PROBLEM REQUIREMENTS: Print the data verbatim. Leave every image out.

[Items from a data source]
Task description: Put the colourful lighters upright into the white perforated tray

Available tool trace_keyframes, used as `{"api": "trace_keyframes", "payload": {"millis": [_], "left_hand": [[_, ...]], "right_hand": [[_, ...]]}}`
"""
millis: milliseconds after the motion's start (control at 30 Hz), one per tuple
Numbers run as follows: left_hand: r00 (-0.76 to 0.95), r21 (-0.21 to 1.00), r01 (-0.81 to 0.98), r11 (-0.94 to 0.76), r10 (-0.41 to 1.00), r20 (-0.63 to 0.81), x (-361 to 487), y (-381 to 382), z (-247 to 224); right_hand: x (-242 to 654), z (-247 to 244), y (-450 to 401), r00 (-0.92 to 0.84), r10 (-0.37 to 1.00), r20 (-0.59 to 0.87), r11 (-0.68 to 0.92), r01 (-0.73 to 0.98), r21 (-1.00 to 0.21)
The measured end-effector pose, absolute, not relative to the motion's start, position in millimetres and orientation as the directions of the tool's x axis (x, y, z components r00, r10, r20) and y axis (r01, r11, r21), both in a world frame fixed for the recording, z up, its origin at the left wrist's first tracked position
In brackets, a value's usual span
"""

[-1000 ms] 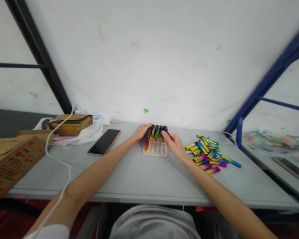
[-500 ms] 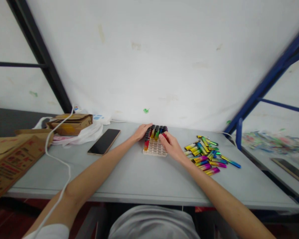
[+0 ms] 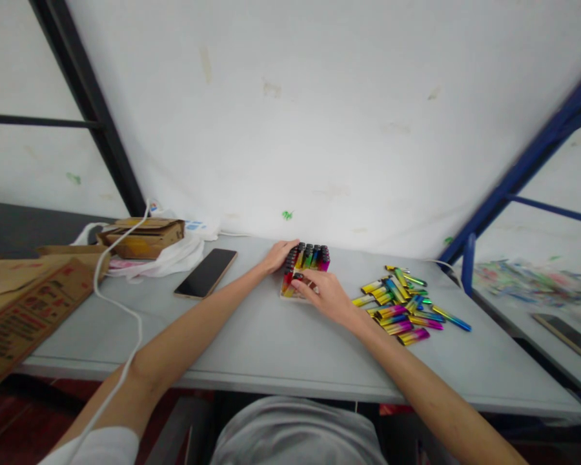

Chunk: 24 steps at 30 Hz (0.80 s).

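Black-topped lighters point(image 3: 314, 255) with shiny yellow, red, green, blue and purple bodies stand upright in rows in a pale tray point(image 3: 285, 298) with small compartments. My left hand point(image 3: 278, 254) is wrapped round the tray's back left corner, its fingertips reaching behind the lighters. Over the front of the tray, my right hand point(image 3: 323, 294) is closed, with a black-topped lighter point(image 3: 298, 276) at its thumb and fingers. That hand hides most of the front compartments. To the right lies a loose pile of shiny, multicoloured lighter-shaped pieces point(image 3: 392, 313).
A dark phone point(image 3: 206, 273) lies left of the tray. Cardboard boxes point(image 3: 39, 303), a white plastic bag point(image 3: 177, 258) and a white cable point(image 3: 136, 323) are farther left. The wall point(image 3: 319, 129) stands behind the grey table point(image 3: 271, 349); a blue metal frame point(image 3: 508, 174) rises at the right.
My right hand has moved left and towards me, from the tray's right side to over its front compartments. My left hand stays at the back left corner. The view has shifted slightly.
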State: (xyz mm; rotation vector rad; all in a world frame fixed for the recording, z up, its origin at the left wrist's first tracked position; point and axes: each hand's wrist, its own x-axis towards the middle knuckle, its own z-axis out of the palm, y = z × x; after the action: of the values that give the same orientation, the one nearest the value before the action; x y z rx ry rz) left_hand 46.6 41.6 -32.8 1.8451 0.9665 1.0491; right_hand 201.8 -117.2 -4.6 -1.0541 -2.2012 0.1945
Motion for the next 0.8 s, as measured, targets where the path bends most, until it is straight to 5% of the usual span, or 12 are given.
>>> {"api": "trace_keyframes", "payload": {"millis": [267, 533, 800], "left_hand": [[0.362, 0.911, 0.196, -0.363, 0.89, 0.277, 47, 41, -34], [0.346, 0.918, 0.192, -0.346, 0.899, 0.267, 48, 47, -38], [0.373, 0.902, 0.212, -0.376, 0.885, 0.281, 46, 42, -35]], "right_hand": [[201, -10, -111, -0.489, 0.741, 0.461, 0.662, 0.648, -0.376], [188, -6, -113, -0.49, 0.794, 0.361, 0.569, 0.808, -0.155], [266, 33, -118, -0.387, 0.808, 0.444, 0.547, 0.771, -0.325]]}}
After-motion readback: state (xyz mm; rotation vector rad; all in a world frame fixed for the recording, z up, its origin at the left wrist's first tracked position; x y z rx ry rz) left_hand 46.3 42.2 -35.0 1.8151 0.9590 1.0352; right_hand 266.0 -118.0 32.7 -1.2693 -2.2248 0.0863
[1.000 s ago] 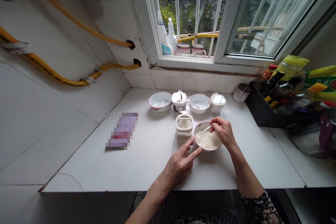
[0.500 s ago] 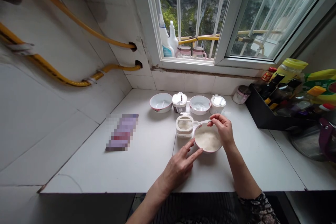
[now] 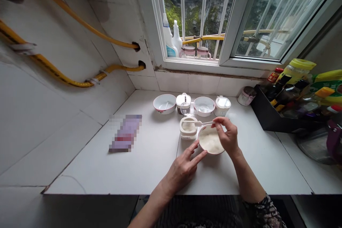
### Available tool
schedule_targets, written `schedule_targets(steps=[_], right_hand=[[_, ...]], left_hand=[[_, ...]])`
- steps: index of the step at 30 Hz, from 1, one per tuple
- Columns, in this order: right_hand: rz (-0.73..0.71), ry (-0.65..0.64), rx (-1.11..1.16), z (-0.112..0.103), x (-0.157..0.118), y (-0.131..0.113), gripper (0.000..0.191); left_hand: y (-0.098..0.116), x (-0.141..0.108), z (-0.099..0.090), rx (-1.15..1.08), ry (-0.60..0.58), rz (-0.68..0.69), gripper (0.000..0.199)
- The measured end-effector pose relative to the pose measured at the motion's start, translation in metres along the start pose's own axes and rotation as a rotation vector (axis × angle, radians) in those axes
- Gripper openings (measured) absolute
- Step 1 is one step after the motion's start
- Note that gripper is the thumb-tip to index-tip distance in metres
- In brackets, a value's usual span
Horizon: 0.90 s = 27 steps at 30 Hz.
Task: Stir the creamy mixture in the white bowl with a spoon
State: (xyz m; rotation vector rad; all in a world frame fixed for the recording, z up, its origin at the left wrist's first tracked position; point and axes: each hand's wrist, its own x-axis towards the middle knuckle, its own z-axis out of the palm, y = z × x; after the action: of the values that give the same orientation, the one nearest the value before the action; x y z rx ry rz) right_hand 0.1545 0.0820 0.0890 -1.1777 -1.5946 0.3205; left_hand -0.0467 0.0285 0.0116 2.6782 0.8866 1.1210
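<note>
My right hand (image 3: 227,136) pinches the handle of a small white spoon (image 3: 198,123) between thumb and fingers. The spoon's head is over the right rim of an open, squarish cream jar (image 3: 188,133) with pale contents. Just below the right hand is a round bowl (image 3: 203,152) with a pink rim, filled with a pale, fine powder (image 3: 212,140). My left hand (image 3: 184,165) lies low at the bowl's left front, its fingers spread and two fingertips touching the bowl's side. Part of the bowl's right rim is hidden behind my right hand.
Along the back stand two white bowls (image 3: 165,108) (image 3: 204,108) and lidded seasoning jars (image 3: 183,100) (image 3: 222,105). A dark caddy of bottles (image 3: 263,117) is at the right, beside a glass pot lid (image 3: 312,146). A pixelated purple packet (image 3: 127,133) lies left.
The spoon has shifted slightly, its head now a little higher and further left over the jar's rim. My left hand stays against the bowl.
</note>
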Motion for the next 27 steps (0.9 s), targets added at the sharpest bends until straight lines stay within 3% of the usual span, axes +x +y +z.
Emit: schedule_targets(steps=[2, 5, 11, 16, 23, 27], right_hand=[[0.084, 0.034, 0.0, -0.01, 0.001, 0.006, 0.013], [0.072, -0.021, -0.156, -0.019, 0.002, 0.019, 0.013], [0.006, -0.151, -0.258, -0.008, 0.001, 0.028, 0.018], [0.138, -0.179, -0.171, -0.003, -0.001, 0.022, 0.017], [0.507, -0.104, 0.216, -0.014, 0.006, 0.018, 0.012], [0.569, -0.063, 0.331, -0.016, 0.009, 0.018, 0.011]], left_hand=[[0.0, 0.0, 0.0, -0.007, -0.01, -0.002, 0.071], [0.0, -0.001, -0.001, -0.014, -0.004, -0.001, 0.071], [0.001, -0.001, -0.001, -0.009, -0.008, -0.006, 0.07], [0.001, 0.0, -0.001, -0.016, 0.014, 0.003, 0.069], [0.002, 0.001, -0.002, -0.016, 0.022, 0.005, 0.067], [0.001, 0.001, -0.001, -0.007, 0.021, 0.009, 0.065]])
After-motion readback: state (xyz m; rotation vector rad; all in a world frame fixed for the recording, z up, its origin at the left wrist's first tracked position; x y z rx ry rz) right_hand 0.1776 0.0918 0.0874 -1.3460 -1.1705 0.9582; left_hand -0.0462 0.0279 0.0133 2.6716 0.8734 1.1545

OUTPUT OF THE EXERCISE:
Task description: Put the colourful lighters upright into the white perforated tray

Available tool trace_keyframes, used as `{"api": "trace_keyframes", "payload": {"millis": [_], "left_hand": [[_, ...]], "right_hand": [[_, ...]]}}`
"""
millis: milliseconds after the motion's start (control at 30 Hz), one per tuple
Numbers run as follows: left_hand: r00 (-0.76 to 0.95), r21 (-0.21 to 1.00), r01 (-0.81 to 0.98), r11 (-0.94 to 0.76), r10 (-0.41 to 1.00), r20 (-0.63 to 0.81), x (-361 to 487), y (-381 to 382), z (-247 to 224); right_hand: x (-242 to 654), z (-247 to 244), y (-450 to 401), r00 (-0.92 to 0.84), r10 (-0.37 to 1.00), r20 (-0.59 to 0.87), r11 (-0.68 to 0.92), r01 (-0.73 to 0.98), r21 (-1.00 to 0.21)
The measured end-effector pose, absolute, not relative to the motion's start, position in millimetres and orientation as the directions of the tool's x axis (x, y, z components r00, r10, r20) and y axis (r01, r11, r21), both in a world frame fixed for the recording, z up, its origin at the left wrist's first tracked position
In brackets, a value's usual span
"""

[-1000 ms] 
[-500 ms] 
[+0 ms] 

Chunk: 24 steps at 30 Hz (0.80 s).

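Black-topped lighters point(image 3: 314, 255) with shiny yellow, red, green, blue and purple bodies stand upright in rows in a pale tray point(image 3: 285, 298) with small compartments. My left hand point(image 3: 278, 254) is wrapped round the tray's back left corner, its fingertips reaching behind the lighters. Over the front of the tray, my right hand point(image 3: 323, 294) is closed, with a black-topped lighter point(image 3: 298, 276) at its thumb and fingers. That hand hides most of the front compartments. To the right lies a loose pile of shiny, multicoloured lighter-shaped pieces point(image 3: 392, 313).
A dark phone point(image 3: 206, 273) lies left of the tray. Cardboard boxes point(image 3: 39, 303), a white plastic bag point(image 3: 177, 258) and a white cable point(image 3: 136, 323) are farther left. The wall point(image 3: 319, 129) stands behind the grey table point(image 3: 271, 349); a blue metal frame point(image 3: 508, 174) rises at the right.
My right hand has moved left and towards me, from the tray's right side to over its front compartments. My left hand stays at the back left corner. The view has shifted slightly.
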State: (xyz mm; rotation vector rad; all in a world frame fixed for the recording, z up, its origin at the left wrist's first tracked position; point and axes: each hand's wrist, its own x-axis towards the middle knuckle, its own z-axis out of the palm, y = z × x; after the action: of the values that give the same orientation, the one nearest the value before the action; x y z rx ry rz) left_hand 46.6 41.6 -32.8 1.8451 0.9665 1.0491; right_hand 201.8 -117.2 -4.6 -1.0541 -2.2012 0.1945
Motion for the next 0.8 s, as measured, targets where the path bends most, until it is straight to 5% of the usual span, or 12 are given.
>>> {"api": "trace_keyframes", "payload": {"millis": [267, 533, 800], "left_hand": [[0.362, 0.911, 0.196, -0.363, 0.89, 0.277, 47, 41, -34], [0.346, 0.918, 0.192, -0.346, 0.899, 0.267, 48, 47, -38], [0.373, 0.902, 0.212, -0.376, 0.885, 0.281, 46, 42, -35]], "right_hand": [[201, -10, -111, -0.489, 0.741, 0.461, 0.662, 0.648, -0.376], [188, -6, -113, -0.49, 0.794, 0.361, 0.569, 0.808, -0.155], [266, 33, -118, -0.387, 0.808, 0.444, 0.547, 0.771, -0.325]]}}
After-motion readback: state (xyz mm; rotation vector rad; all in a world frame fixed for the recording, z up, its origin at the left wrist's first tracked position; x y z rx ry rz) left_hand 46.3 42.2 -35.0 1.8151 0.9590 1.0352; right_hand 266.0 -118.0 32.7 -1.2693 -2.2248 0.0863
[1.000 s ago] 
[0.500 s ago] 
[now] 
### Available tool
schedule_targets, written `schedule_targets(steps=[_], right_hand=[[_, ...]], left_hand=[[_, ...]])`
- steps: index of the step at 30 Hz, from 1, one per tuple
- Columns, in this order: right_hand: rz (-0.73..0.71), ry (-0.65..0.64), rx (-1.11..1.16), z (-0.112..0.103), x (-0.157..0.118), y (-0.131..0.113), gripper (0.000..0.191); left_hand: y (-0.098..0.116), x (-0.141..0.108), z (-0.099..0.090), rx (-1.15..1.08), ry (-0.60..0.58), rz (-0.68..0.69), gripper (0.000..0.199)
- The measured end-effector pose relative to the pose measured at the motion's start, translation in metres along the start pose's own axes and rotation as a rotation vector (axis × angle, radians) in those axes
- Gripper openings (measured) absolute
- Step 1 is one step after the motion's start
- Note that gripper is the thumb-tip to index-tip distance in metres
- In brackets, a value's usual span
Horizon: 0.90 s = 27 steps at 30 Hz.
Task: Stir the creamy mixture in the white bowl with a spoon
State: (xyz m; rotation vector rad; all in a world frame fixed for the recording, z up, its origin at the left wrist's first tracked position; point and axes: each hand's wrist, its own x-axis towards the middle knuckle, its own z-axis out of the palm, y = z × x; after the action: of the values that give the same orientation, the one nearest the value before the action; x y z rx ry rz) right_hand 0.1545 0.0820 0.0890 -1.1777 -1.5946 0.3205; left_hand -0.0467 0.0285 0.0116 2.6782 0.8866 1.1210
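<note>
My right hand (image 3: 227,136) pinches the handle of a small white spoon (image 3: 198,123) between thumb and fingers. The spoon's head is over the right rim of an open, squarish cream jar (image 3: 188,133) with pale contents. Just below the right hand is a round bowl (image 3: 203,152) with a pink rim, filled with a pale, fine powder (image 3: 212,140). My left hand (image 3: 184,165) lies low at the bowl's left front, its fingers spread and two fingertips touching the bowl's side. Part of the bowl's right rim is hidden behind my right hand.
Along the back stand two white bowls (image 3: 165,108) (image 3: 204,108) and lidded seasoning jars (image 3: 183,100) (image 3: 222,105). A dark caddy of bottles (image 3: 263,117) is at the right, beside a glass pot lid (image 3: 312,146). A pixelated purple packet (image 3: 127,133) lies left.
The spoon has shifted slightly, its head now a little higher and further left over the jar's rim. My left hand stays against the bowl.
</note>
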Motion for the next 27 steps (0.9 s), targets added at the sharpest bends until straight lines stay within 3% of the usual span, axes +x +y +z.
Emit: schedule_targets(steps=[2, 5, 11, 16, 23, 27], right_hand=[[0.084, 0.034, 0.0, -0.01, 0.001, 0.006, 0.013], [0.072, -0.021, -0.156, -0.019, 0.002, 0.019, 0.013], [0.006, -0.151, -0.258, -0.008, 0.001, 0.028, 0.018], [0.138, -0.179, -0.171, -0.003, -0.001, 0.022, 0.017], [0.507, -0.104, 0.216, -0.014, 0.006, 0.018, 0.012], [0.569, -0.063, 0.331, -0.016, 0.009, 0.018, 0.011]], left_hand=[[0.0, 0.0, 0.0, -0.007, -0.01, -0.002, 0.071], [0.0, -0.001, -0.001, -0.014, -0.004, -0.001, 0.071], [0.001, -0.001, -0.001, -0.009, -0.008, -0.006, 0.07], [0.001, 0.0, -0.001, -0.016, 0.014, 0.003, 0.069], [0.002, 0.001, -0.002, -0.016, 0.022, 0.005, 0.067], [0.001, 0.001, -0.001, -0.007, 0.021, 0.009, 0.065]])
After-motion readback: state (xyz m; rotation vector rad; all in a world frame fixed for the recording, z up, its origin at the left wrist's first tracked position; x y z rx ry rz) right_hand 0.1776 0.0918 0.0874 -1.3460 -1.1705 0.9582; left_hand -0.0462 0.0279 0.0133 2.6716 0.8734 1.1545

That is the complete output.